If you’ve recently filed for chapter 7 bankruptcy in New Jersey, it may seem like there is no end in sight to the cycle of debt. However, it is possible to recover from chapter 7, provided you take the right steps. Forbes offer a few effective tips on how you can rebuild your credit and work towards a brighter financial future in the aftermath of a bankruptcy filing.
Create a Budget (and Stick to It)
If problem spending contributed to your debt, the first step after filing for bankruptcy should be to create a realistic budget. Schedule automated payments to make sure your bills are being taken care of on time and only make those purchases that are necessary to your life. In particular, avoid making frivolous purchases using credit cards to prevent interest fees from doing damage.
Rebuild Your Credit
While credit cards can land you in hot water, they are essential when rebuilding credit. A secured credit card is best in this case, which typically entails a deposit and manageable credit limit.
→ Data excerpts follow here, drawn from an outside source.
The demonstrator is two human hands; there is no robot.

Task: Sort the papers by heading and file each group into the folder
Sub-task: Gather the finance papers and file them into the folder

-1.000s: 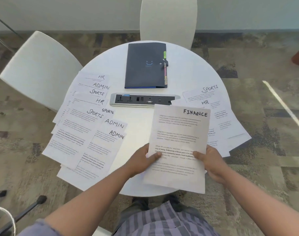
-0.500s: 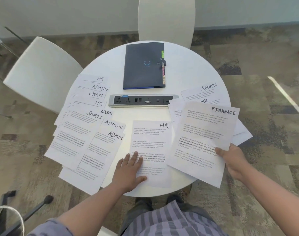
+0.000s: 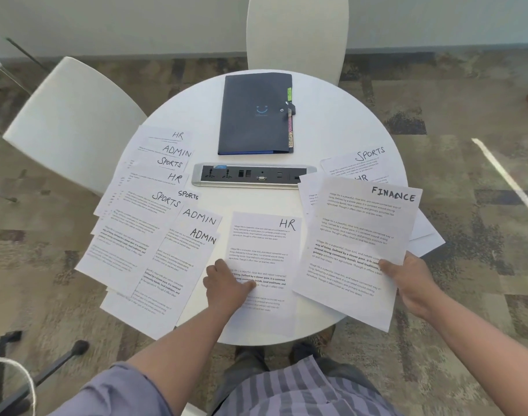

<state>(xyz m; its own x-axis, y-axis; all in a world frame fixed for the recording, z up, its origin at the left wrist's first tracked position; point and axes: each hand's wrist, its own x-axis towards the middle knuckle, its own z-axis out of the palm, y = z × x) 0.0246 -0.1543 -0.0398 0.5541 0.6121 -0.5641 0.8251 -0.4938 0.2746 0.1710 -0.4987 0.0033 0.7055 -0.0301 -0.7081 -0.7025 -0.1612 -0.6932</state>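
Note:
A sheet headed HR [image 3: 265, 235] lies flat at the table's near middle. My left hand [image 3: 226, 285] is at its left edge, thumb across the print and fingers curled, pinching it. My right hand [image 3: 413, 283] grips the lower right edge of a sheet headed FINANCE [image 3: 359, 235], held over the right pile. On the left lies a fanned spread of sheets [image 3: 142, 223] headed HR, ADMIN and SPORTS. A smaller pile [image 3: 368, 159] at the right shows SPORTS and HR. The dark blue folder [image 3: 253, 115], closed with coloured tabs, rests at the far side.
A round white table [image 3: 332, 115] carries everything. A grey power strip [image 3: 253, 174] sits in its middle, between the folder and the papers. White chairs stand at the left [image 3: 70, 121] and far side [image 3: 295, 31]. Some sheets overhang the table's edges.
The FINANCE sheet went from both hands in front of me to my right hand alone, over to the right. My left hand dropped flat onto the HR sheet, then curled its fingers at the edge.

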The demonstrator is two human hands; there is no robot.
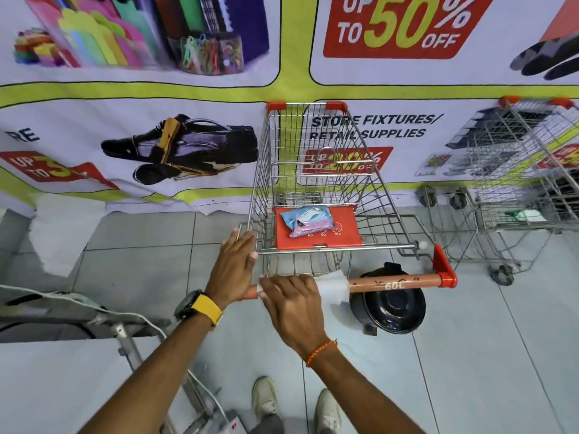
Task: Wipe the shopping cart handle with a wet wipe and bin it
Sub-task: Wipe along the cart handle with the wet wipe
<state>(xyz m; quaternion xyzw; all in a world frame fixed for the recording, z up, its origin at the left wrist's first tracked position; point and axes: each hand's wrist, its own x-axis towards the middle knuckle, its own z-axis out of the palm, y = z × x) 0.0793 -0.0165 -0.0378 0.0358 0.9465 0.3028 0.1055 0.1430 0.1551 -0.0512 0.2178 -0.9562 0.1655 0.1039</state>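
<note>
Up top on the wall banner (294, 89), a red panel (404, 26) shouts "UP TO 50% OFF". Lower down, black lettering (376, 126) reads "STORE FIXTURES/ RETAIL SUPPLIES", seen through the cart's wire. Far left, "RE" (26, 135) and a red tag (40, 167) showing "UP TO 3", the rest cut off. The cart handle (394, 285) carries "60L". The red seat flap (316, 238) says "NO NO YES".

A white wet wipe (332, 285) wraps the cart's orange handle (393, 284). A black bin (390, 303) stands below the handle.
</note>
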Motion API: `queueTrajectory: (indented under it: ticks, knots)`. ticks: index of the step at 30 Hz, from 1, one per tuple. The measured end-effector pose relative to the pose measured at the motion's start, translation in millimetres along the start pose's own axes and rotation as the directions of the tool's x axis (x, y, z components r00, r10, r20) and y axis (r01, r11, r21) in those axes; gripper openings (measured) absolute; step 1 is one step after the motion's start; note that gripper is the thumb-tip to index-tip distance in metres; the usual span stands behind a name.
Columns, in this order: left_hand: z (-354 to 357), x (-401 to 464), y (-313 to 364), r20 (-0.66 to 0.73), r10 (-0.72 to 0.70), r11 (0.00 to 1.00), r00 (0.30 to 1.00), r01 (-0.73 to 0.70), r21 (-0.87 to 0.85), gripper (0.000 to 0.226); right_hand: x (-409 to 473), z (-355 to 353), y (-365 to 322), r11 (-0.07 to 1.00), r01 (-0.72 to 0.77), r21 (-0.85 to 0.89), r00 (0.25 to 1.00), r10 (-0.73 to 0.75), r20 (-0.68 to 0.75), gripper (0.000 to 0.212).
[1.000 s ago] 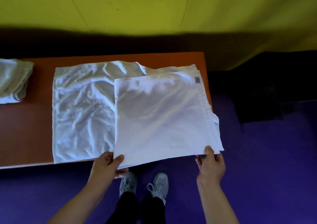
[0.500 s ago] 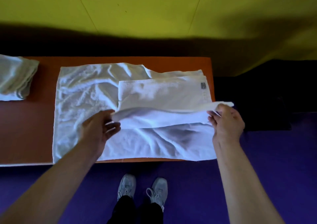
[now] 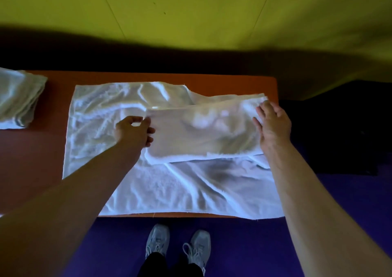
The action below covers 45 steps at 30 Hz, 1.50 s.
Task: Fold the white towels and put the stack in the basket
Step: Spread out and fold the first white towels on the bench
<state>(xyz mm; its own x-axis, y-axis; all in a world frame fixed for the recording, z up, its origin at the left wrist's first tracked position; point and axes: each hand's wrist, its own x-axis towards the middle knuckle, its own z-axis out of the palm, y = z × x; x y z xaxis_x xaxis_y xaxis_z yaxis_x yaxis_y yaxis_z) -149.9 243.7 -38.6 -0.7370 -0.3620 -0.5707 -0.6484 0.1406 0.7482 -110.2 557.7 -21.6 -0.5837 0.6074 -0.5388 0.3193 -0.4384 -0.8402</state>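
A white towel (image 3: 203,130) lies folded on top of a bigger, wrinkled white cloth (image 3: 101,128) that covers much of the orange surface (image 3: 31,160). The left hand (image 3: 133,132) is at the left end of the towel, with its fingers curled and its thumb and finger pinching the top left corner. The right hand (image 3: 272,124) is at the right end, with its fingers straight and spread, lying flat on the towel's edge. A stack (image 3: 19,98) of folded towels sits at the far left of the surface, well apart from the hands. Below the near edge of the surface two gray shoes (image 3: 178,245) stand on the purple floor (image 3: 350,202). A yellow wall (image 3: 191,11) is behind the surface.
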Motion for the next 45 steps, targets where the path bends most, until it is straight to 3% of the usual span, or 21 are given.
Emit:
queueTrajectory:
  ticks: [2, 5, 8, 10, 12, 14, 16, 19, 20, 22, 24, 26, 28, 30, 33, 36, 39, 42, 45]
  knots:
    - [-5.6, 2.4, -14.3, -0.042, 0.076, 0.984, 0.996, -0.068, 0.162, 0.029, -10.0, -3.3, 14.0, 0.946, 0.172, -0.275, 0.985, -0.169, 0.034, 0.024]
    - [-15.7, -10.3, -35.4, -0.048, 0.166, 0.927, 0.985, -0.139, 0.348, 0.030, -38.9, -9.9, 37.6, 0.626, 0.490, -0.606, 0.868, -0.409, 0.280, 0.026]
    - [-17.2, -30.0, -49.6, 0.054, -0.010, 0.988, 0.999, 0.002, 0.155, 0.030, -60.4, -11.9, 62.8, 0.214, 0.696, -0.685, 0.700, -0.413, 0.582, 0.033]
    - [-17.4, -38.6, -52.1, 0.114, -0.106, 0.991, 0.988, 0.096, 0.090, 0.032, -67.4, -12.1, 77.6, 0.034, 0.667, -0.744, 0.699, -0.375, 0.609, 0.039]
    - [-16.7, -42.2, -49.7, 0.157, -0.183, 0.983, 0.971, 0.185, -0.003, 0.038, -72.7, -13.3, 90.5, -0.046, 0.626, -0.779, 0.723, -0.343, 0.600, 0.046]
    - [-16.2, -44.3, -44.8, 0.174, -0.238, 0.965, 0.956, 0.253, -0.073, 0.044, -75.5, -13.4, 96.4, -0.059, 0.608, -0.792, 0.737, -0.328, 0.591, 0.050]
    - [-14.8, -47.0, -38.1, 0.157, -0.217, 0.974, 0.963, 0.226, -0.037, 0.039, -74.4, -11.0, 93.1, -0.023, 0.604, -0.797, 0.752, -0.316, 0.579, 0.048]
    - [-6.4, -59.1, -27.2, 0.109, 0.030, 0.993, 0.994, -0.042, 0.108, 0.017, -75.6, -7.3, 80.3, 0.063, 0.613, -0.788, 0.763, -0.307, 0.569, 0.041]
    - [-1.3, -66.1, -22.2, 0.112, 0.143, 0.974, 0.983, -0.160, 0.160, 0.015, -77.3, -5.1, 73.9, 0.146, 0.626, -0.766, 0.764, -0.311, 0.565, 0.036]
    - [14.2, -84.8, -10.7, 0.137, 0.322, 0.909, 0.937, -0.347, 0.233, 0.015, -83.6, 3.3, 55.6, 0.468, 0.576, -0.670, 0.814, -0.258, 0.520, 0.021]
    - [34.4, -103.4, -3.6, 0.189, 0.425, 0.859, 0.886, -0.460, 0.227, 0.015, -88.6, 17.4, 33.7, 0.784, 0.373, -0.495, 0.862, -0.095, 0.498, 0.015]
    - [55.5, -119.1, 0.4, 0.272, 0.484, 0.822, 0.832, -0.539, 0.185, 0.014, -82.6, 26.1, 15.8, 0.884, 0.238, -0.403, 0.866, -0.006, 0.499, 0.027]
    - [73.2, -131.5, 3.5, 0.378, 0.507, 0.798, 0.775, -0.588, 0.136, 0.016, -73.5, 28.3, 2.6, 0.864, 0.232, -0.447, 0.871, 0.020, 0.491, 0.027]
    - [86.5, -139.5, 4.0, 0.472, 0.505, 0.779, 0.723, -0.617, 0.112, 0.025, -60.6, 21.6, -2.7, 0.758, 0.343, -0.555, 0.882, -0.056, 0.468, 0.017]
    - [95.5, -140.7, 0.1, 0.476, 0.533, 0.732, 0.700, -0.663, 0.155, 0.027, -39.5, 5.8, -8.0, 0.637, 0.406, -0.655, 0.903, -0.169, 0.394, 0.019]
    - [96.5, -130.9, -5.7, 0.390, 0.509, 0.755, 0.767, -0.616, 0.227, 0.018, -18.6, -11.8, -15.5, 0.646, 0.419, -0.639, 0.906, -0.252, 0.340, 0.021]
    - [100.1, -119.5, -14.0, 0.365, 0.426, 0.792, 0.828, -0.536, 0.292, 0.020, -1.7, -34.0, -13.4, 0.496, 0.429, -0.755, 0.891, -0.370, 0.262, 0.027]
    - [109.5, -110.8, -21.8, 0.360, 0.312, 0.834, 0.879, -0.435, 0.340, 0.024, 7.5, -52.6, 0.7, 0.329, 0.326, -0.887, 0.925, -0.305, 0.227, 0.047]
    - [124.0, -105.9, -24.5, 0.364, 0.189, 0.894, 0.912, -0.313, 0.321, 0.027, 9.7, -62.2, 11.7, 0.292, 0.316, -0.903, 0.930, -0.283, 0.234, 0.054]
Make small purchases using this card and be sure to pay off the total amount when payment is due. A secured credit card can reestablish your credit history in a responsible manner, which will be important to future credit reporting.
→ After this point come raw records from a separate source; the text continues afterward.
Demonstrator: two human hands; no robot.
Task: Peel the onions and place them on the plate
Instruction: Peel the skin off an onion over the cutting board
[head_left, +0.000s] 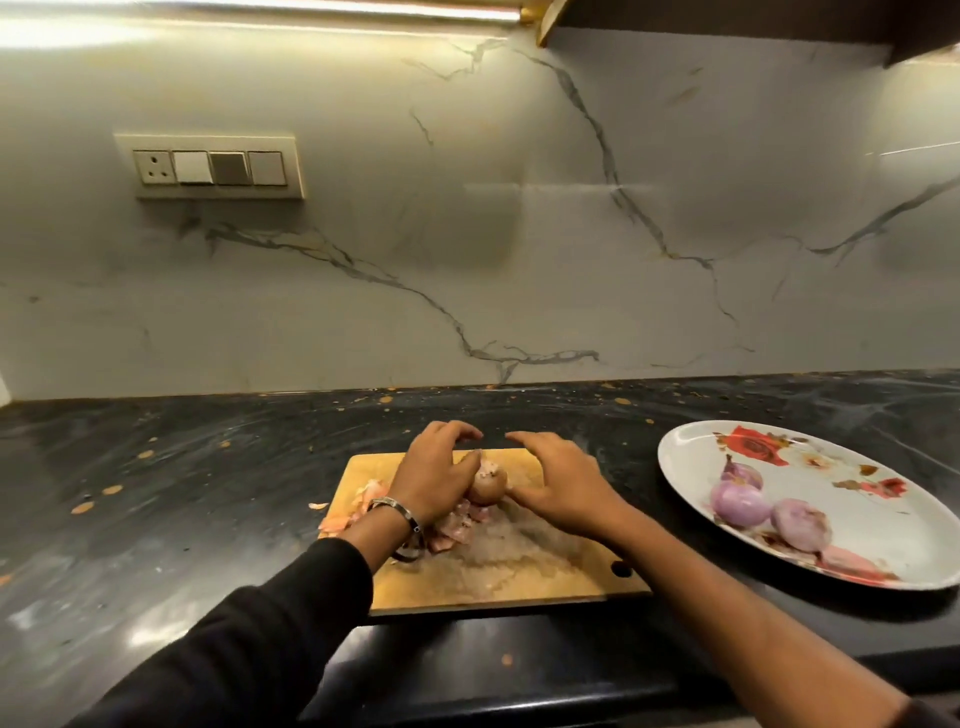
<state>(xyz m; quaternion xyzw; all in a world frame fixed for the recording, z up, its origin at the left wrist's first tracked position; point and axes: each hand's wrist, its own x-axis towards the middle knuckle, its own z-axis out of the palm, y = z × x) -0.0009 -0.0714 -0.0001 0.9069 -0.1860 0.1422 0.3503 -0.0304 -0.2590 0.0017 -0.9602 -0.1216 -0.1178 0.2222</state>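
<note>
Two hands meet over a wooden cutting board (519, 577) on the dark countertop (156, 493). Furthest left on the wall is a switch panel (210, 167), and below it, at the board's left edge, lie loose onion skins (363, 499). Next comes the left hand (434, 480), a metal bracelet (397, 509) on its wrist, fingers curled round an unpeeled brown onion (488, 486) that sits above the board's far half. Just right of the onion is the right hand (558, 486), fingers arched and spread over it; whether the thumb touches the onion is hard to say, since the view there is blurred. Well apart to the right, a white floral plate (831, 457) rests on the countertop and carries what look like three peeled purple onions (740, 504) near its left side.
</note>
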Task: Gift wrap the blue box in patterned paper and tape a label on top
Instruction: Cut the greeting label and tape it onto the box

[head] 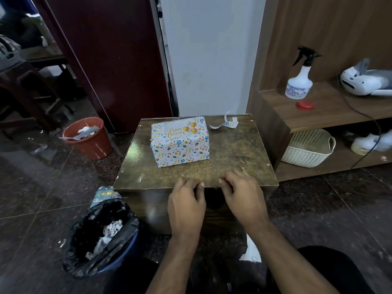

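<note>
Box (180,142) is sitting fully wrapped in patterned paper at the far left part of the tabletop (233,162), Happy Birthday label (180,130) lying on its top. No blue is showing; tape itself is too small to see. Paper scrap (228,123) is lying just right of the box. Left hand (186,206) and right hand (244,198) are resting at the tabletop's near edge, well apart from the box, fingers loosely curled, gripping nothing. Task is looking essentially done.

Head cam, looks fwd & down from above, near small table (233,149).
</note>
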`<state>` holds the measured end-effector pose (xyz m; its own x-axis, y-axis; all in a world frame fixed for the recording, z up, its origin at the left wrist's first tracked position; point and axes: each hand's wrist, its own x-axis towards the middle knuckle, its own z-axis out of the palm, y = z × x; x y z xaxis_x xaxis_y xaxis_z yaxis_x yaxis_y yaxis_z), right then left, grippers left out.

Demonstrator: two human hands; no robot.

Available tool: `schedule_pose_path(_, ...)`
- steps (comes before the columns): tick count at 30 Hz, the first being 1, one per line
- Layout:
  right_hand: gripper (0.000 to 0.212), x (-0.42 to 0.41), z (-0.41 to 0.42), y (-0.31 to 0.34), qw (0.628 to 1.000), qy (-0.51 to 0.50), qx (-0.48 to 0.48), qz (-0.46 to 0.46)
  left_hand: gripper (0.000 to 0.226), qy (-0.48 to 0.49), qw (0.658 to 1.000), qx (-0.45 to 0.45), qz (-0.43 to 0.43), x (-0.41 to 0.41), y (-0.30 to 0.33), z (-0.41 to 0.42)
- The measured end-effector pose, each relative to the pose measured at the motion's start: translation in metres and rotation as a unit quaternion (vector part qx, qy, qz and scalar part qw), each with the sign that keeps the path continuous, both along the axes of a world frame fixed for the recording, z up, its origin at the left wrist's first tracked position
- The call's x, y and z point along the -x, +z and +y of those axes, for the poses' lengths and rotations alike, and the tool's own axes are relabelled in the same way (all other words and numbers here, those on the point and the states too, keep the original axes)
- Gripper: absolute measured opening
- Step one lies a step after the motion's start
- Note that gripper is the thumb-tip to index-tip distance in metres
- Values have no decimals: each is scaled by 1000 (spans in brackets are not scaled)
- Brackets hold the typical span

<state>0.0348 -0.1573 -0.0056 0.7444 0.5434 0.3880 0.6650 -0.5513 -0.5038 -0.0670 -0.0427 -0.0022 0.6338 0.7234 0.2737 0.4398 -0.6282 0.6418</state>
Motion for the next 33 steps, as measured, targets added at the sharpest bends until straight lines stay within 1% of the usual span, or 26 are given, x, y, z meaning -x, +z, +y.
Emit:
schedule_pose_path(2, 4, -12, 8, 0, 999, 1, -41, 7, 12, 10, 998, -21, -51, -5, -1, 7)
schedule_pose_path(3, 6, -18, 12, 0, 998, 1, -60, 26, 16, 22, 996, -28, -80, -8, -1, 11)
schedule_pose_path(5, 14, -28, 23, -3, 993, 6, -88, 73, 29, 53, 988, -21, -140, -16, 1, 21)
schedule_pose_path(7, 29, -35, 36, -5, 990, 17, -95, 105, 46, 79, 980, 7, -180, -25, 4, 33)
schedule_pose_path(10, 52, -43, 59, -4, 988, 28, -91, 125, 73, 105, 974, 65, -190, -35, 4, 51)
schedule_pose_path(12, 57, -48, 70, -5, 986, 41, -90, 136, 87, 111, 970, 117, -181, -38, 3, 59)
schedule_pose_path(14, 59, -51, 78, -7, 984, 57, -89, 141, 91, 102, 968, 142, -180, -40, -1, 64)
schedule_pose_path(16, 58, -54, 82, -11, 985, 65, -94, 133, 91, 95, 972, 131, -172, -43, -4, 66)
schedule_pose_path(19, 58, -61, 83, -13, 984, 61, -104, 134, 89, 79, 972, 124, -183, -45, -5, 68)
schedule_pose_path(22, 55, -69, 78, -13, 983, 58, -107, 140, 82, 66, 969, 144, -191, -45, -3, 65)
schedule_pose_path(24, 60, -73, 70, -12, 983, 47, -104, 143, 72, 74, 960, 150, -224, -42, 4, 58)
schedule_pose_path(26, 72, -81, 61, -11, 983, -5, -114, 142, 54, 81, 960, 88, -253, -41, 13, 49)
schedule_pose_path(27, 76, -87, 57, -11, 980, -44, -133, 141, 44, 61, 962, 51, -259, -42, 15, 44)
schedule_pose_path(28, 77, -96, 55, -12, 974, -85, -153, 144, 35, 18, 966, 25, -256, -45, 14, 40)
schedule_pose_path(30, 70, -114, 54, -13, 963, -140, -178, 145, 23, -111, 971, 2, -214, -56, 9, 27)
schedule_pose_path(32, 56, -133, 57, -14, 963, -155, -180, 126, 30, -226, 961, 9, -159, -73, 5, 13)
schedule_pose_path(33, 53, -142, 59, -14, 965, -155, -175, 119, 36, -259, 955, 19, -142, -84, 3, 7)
Keep Track of Your Credit Score
Keeping track of your credit score will serve a few different purposes. Along with ensuring no fraudulent charges have been made in your name, it will also allow you to stay up-to-date on your credit score. In general, a score of 700 or higher is considered good, and at this point you’ll be privy to more choices in terms of credit cards and loan options. Just be careful that you don’t fall back into the same poor spending behaviors that you experienced prior to filing once your score improves. The goal is to have various types of credit that you use responsibly to show that your financial outlook has improved.